The fragments were finally aligning. But at the back of my head, I couldn't dispel the impression that destiny was waiting—watching—prepared to strike when not least anticipated.

I was in deep contemplation when Nano's soothing, robotic voice echoed within the mindspace."Host, the seal is in place and ready. Knowledge transmission will commence in 3… 2… 1."

A searing pulse hit my head, like strands of light falling into alignment, and the data flooded in at once. The seal was complicated, multifaceted in ways most would never be able to grasp—but not impossibly so. If you knew how to deal with space and dimensions, it was all manageable, almost intuitive.

I couldn't help but laugh at this. If Minato had ever even thought about there being some other spatial-user other than himself during canon, he could have done something like this during the Nine-Tails attack. But he never did. 

In any case, the seal was complete. Now it was up to me to get it there. But most importantly of all, I had to graduate and make my place in the ANBU before then. It was hurried, perhaps, but my abilities had already risen above the standard of an elite chūnin. And if I used absolutely everything, every trick, every seal, every technique. I could even challenge a veteran jōnin, perhaps even an elite jōnin, to the limit. Kage-level? Not quite yet. But soon enough.

My eyes wandered upwards.
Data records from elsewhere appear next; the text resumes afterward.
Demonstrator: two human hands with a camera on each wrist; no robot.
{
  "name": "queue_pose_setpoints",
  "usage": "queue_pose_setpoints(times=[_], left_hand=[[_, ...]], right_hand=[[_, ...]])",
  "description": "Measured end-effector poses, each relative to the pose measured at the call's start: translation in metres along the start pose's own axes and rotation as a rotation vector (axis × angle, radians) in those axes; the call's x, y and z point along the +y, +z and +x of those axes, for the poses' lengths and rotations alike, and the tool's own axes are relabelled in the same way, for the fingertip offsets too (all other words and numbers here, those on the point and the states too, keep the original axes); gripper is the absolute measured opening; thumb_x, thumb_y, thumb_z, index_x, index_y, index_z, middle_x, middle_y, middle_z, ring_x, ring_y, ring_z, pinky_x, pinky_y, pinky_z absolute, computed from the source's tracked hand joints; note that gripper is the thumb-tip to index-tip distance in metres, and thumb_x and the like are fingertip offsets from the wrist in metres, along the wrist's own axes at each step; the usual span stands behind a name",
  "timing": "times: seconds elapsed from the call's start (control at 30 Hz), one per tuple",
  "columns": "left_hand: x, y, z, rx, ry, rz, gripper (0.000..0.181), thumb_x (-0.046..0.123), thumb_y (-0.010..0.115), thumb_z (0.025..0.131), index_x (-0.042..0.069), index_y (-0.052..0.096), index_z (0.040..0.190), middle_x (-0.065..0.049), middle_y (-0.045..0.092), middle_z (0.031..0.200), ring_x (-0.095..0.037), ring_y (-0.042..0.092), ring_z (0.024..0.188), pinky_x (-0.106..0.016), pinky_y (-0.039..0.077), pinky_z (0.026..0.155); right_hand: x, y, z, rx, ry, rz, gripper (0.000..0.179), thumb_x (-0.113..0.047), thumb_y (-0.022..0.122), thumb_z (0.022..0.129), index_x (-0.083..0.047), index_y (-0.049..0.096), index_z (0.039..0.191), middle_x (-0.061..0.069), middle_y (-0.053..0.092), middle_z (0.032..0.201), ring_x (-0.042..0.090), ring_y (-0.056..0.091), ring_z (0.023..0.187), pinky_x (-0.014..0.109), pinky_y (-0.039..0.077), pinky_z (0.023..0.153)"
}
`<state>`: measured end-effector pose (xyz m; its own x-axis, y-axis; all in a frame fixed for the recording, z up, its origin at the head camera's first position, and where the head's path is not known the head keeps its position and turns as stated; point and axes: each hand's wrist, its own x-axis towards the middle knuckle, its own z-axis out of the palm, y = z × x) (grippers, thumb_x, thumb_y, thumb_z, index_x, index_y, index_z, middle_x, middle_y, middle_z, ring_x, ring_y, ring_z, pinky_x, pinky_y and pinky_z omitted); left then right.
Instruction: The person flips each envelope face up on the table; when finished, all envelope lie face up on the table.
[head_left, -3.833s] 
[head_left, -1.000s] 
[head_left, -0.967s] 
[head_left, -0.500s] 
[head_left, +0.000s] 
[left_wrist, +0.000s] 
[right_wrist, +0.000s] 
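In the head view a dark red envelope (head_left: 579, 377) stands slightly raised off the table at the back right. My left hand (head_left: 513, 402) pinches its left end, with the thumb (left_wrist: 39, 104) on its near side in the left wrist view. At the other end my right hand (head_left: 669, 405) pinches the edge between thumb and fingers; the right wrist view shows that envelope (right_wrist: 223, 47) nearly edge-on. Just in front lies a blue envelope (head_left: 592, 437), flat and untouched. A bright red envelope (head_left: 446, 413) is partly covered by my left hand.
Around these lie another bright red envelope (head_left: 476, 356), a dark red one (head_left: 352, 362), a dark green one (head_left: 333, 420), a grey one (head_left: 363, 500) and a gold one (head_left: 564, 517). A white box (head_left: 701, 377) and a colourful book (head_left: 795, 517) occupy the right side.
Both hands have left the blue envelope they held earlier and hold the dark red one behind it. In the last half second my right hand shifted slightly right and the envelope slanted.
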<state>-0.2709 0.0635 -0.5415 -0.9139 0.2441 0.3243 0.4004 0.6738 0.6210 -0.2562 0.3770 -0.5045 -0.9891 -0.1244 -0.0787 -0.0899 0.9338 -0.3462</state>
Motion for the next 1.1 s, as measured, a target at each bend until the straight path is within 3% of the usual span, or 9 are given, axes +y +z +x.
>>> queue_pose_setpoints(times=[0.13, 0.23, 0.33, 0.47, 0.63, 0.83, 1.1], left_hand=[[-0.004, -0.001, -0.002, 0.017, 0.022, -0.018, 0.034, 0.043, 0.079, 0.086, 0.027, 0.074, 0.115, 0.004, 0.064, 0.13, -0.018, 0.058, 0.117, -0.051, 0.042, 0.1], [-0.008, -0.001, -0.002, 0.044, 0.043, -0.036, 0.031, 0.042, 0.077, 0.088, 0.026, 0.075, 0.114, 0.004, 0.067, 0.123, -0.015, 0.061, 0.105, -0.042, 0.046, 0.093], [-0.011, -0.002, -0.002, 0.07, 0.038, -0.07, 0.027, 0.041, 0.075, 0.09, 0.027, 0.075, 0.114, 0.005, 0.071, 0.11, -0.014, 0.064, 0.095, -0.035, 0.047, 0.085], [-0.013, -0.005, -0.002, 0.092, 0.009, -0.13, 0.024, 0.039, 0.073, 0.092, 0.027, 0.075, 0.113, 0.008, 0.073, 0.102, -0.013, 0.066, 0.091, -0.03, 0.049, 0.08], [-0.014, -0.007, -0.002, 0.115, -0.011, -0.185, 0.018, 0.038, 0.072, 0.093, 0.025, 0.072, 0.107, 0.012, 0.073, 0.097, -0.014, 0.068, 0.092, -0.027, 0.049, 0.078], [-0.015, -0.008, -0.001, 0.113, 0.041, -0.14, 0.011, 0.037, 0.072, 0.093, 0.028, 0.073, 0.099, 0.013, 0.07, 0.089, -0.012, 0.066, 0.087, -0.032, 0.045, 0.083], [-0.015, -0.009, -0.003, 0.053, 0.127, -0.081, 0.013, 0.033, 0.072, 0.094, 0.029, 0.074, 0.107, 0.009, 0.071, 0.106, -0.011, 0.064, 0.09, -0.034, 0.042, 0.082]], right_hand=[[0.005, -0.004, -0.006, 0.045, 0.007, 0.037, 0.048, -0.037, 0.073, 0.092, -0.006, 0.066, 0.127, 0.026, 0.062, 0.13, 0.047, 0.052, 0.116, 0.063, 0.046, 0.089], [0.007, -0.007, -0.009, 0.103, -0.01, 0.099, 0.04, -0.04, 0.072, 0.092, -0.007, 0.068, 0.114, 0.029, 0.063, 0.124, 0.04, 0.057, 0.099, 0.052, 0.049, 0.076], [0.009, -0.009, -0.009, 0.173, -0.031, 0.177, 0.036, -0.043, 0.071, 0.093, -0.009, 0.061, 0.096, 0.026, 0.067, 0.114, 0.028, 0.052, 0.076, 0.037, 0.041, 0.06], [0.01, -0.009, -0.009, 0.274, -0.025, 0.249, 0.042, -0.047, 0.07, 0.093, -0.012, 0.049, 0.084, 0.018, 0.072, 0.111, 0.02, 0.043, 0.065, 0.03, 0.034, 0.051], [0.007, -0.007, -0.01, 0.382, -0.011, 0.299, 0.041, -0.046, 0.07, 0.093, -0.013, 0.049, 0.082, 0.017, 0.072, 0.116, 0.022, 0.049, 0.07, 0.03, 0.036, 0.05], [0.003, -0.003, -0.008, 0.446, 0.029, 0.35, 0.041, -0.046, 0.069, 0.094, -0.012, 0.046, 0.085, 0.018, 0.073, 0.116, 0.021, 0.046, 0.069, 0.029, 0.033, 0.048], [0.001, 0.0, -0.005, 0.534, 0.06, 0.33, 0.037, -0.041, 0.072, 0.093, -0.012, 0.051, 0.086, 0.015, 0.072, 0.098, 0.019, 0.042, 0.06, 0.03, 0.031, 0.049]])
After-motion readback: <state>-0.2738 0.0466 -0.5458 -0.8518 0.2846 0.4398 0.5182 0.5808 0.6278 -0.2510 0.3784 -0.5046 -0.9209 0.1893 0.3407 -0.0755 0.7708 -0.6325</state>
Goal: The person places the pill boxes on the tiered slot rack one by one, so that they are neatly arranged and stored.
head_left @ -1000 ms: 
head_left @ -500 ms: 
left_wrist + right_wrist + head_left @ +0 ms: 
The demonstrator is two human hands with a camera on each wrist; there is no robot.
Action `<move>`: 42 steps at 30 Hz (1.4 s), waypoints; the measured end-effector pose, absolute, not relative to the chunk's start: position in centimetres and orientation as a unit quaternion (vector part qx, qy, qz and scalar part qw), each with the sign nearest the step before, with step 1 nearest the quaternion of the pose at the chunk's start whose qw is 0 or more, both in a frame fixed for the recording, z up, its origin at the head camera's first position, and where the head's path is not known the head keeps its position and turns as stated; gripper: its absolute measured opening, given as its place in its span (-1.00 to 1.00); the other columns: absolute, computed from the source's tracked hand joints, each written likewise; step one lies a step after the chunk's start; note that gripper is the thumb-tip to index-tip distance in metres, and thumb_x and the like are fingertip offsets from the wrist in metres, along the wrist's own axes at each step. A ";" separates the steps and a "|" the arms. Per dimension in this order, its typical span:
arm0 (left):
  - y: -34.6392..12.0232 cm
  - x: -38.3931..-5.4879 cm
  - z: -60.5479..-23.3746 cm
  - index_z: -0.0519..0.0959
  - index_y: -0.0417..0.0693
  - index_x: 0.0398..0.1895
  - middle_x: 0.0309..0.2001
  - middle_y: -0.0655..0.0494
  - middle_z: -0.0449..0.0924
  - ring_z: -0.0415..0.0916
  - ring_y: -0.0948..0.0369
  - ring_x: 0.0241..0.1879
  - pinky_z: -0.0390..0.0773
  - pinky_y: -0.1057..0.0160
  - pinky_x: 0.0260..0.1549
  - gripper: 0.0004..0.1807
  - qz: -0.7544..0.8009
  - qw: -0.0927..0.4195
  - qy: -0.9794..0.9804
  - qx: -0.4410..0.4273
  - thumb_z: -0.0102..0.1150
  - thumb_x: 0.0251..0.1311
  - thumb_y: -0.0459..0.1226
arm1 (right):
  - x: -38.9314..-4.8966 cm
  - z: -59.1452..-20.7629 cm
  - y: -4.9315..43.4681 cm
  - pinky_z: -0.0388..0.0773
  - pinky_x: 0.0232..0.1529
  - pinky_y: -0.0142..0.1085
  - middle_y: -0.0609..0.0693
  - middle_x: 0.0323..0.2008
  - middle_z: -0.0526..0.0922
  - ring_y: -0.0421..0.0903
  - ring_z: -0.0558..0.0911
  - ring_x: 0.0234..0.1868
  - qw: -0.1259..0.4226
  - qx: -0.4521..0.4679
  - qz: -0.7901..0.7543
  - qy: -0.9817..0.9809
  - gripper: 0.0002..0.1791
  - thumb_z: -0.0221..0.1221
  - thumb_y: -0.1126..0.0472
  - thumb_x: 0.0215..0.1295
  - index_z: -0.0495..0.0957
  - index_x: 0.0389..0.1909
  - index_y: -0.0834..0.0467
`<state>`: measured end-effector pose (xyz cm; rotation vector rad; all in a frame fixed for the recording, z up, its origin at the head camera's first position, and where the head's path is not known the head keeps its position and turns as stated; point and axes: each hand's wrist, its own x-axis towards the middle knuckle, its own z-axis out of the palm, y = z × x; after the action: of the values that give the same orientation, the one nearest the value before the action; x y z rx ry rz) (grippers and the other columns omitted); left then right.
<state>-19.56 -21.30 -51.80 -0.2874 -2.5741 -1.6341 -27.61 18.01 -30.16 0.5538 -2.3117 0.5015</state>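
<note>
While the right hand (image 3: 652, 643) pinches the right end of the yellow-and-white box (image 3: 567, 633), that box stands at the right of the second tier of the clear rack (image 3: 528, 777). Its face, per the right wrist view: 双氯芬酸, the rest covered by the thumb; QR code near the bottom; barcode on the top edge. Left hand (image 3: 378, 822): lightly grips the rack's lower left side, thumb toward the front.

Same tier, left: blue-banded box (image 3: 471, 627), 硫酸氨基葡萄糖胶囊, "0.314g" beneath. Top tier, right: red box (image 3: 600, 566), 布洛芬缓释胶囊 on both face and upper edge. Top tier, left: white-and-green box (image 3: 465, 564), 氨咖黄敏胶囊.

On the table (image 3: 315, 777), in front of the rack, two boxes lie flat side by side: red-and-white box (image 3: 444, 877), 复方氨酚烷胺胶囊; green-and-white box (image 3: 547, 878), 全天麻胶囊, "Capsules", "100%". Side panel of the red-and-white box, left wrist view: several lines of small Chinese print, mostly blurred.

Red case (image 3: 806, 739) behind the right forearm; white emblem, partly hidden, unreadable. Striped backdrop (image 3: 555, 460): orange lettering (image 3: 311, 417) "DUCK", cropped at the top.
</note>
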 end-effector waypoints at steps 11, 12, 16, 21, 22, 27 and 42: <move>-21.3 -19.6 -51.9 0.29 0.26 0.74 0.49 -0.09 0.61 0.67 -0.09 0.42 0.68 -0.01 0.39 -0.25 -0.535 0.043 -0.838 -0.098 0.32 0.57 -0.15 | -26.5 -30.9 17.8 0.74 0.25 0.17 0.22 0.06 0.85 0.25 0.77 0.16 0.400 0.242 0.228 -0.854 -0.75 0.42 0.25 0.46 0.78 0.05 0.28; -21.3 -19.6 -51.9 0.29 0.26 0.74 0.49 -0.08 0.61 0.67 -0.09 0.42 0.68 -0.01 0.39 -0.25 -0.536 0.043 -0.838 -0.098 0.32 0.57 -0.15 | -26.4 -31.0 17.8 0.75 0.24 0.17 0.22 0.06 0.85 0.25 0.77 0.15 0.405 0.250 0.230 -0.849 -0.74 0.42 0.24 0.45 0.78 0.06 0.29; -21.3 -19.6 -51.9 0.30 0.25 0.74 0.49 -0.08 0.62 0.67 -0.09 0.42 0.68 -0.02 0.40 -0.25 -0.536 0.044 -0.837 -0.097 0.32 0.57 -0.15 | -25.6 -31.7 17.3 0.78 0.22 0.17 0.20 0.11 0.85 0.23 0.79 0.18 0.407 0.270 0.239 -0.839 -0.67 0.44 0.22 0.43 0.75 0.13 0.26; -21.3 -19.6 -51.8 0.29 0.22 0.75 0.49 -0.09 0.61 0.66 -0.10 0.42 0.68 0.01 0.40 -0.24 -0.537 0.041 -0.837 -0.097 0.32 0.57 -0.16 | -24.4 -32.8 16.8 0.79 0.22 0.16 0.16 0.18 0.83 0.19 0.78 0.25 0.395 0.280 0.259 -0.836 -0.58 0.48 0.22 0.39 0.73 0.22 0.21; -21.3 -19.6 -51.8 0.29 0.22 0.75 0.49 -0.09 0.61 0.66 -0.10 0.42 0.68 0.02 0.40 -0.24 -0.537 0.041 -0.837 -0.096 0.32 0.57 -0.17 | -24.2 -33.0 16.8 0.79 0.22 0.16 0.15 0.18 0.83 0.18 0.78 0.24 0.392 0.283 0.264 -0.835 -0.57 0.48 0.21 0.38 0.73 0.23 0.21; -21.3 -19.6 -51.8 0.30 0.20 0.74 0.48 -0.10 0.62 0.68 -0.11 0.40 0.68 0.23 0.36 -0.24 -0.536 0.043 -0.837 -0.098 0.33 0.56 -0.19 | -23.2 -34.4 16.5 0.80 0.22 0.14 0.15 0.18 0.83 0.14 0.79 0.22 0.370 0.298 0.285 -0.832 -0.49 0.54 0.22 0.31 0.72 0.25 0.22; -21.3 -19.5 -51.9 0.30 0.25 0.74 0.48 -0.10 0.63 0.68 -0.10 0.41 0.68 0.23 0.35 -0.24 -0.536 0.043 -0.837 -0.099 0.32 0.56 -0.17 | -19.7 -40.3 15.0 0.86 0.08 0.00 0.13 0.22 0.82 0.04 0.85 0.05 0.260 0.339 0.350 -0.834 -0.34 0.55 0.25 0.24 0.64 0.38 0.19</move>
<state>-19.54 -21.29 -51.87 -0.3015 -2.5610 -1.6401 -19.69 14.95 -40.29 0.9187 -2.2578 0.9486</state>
Even within this mental space, the "sky" glowed dully, a strange mixture of silver and black, like reality was seamed together with ink and light.

"In roughly four months," I said to myself, "Konoha will be hosting the chūnin exams."

Not some inter-village affair like the one with the Konoha 12—no, this would be humble, internal. And yet, it was the best chance to make a move. If I played carefully, I could elevate myself to chūnin and conceal my actual talents from the outside world.

That implied just one thing: I was going to graduate within this month. If I were made a genin now, I'd have three complete months to reach the conditions for advancement. From memory, it took at least eight missions to be done, whatever rank. For caution, however, I'd set my sights higher—ten D-ranks, three C-ranks, and one B-rank.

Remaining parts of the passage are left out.